S’appuyant sur son expérience, elle a souligné que le sport transforme : il forge l’esprit d’équipe, renforce la confiance et fait des erreurs de précieuses leçons.
Dans des contextes humanitaires ou de développement, elle a vu de nombreuses jeunes gagner en estime de soi et en persévérance grâce à la pratique sportive, un outil d’émancipation qu’elle encourage à adopter dès le plus jeune âge.
Solidarité et féminisme

Fille d’un père militant à la Croix-Rouge, Noémie Dalmonte a rappelé que la solidarité est une valeur transmise depuis l’enfance.
Elle a invité les participantes à ne pas se définir uniquement par leur rôle de femme ou de mère, mais comme des personnes complètes, capables d’agir pour elles-mêmes et pour les autres.

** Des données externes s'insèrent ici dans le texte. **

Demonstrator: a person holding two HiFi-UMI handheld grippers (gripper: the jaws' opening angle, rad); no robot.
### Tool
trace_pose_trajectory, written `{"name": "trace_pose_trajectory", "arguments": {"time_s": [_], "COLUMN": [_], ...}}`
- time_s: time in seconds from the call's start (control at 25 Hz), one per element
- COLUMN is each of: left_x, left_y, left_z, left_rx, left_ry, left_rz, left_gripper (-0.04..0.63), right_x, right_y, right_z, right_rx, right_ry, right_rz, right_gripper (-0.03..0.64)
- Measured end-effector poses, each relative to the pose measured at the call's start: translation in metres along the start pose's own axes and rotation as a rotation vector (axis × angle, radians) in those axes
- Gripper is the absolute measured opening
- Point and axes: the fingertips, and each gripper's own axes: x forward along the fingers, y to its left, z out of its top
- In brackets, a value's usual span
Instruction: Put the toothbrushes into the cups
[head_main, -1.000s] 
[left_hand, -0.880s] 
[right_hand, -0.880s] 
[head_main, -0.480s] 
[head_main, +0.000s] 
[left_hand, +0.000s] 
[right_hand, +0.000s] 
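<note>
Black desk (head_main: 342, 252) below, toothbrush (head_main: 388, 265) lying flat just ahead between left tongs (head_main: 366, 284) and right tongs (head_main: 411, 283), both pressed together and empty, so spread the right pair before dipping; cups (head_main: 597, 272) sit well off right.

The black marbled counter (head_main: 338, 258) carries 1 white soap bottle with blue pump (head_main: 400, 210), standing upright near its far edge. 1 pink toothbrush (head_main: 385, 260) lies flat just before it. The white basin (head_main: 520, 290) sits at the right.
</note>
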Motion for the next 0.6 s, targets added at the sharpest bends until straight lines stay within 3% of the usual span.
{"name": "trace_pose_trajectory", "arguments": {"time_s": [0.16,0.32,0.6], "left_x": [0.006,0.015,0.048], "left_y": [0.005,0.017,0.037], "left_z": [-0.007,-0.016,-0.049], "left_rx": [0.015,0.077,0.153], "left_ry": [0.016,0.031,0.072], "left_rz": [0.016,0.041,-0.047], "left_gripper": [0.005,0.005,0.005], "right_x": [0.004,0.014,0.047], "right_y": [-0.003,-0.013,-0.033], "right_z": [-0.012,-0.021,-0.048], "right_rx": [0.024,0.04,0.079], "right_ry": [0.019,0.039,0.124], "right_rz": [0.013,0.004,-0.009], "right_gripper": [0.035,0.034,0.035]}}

Le féminisme, selon elle, commence par la conscience de ses droits et de son potentiel.
Comprendre et prévenir la violence basée sur le genre

« L’âge le plus à risque d’agression sexuelle, c’est 15 ans », a alerté Noemie Dalmonte.

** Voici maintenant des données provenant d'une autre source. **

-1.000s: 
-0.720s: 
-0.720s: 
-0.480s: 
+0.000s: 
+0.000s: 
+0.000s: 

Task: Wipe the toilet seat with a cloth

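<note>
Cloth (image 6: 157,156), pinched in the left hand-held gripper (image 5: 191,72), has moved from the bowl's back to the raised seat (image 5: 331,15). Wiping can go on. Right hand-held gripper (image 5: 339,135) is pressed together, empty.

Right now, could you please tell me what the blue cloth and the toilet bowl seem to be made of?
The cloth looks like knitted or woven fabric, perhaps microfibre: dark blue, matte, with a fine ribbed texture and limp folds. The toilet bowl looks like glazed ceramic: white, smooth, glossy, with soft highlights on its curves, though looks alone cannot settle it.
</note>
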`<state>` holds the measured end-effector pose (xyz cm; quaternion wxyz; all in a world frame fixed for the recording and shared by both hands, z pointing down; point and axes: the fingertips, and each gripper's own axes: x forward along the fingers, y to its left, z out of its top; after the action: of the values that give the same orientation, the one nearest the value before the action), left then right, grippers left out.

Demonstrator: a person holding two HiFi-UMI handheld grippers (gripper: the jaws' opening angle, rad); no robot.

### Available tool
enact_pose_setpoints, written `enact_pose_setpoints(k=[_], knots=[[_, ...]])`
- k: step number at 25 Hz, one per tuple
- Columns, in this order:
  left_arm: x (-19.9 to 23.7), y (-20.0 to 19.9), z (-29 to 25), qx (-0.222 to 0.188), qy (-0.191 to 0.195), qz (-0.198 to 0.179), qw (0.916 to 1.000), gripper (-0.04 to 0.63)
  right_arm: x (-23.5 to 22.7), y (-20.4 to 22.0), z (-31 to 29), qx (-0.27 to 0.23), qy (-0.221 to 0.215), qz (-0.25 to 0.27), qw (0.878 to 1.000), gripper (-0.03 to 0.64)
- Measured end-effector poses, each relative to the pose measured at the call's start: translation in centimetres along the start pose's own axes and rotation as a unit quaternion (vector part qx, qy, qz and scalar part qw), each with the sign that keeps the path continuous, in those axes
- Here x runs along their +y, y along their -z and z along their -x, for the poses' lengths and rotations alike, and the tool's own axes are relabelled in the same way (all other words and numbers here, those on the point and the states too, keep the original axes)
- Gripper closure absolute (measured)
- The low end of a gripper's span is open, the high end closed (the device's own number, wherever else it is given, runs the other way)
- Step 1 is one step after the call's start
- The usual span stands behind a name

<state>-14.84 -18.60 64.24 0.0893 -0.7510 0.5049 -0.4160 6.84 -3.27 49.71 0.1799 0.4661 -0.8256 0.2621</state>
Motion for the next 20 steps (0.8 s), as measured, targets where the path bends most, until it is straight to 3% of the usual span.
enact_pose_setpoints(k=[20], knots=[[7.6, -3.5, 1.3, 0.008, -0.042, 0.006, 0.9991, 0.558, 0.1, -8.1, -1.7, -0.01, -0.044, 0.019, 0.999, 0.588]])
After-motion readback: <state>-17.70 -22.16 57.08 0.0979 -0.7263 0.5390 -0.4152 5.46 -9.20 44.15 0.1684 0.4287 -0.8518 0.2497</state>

Elle a clarifié la différence entre exploitation, dépendance et abus sexuel, soulignant que tout usage du pouvoir pour obtenir un gain sexuel constitue un abus.
Lors de sa conclusion, elle a insisté sur la nécessité d’éducation, de dialogue et de mécanismes de protection pour que chaque fille puisse grandir sans peur.

Par son témoignage engagé et ses conseils concrets, Noémie Dalmonte a offert aux participantes du Camp d’inspiration des clés essentielles pour bâtir leur confiance, se défendre et devenir actrices de leur propre destinée.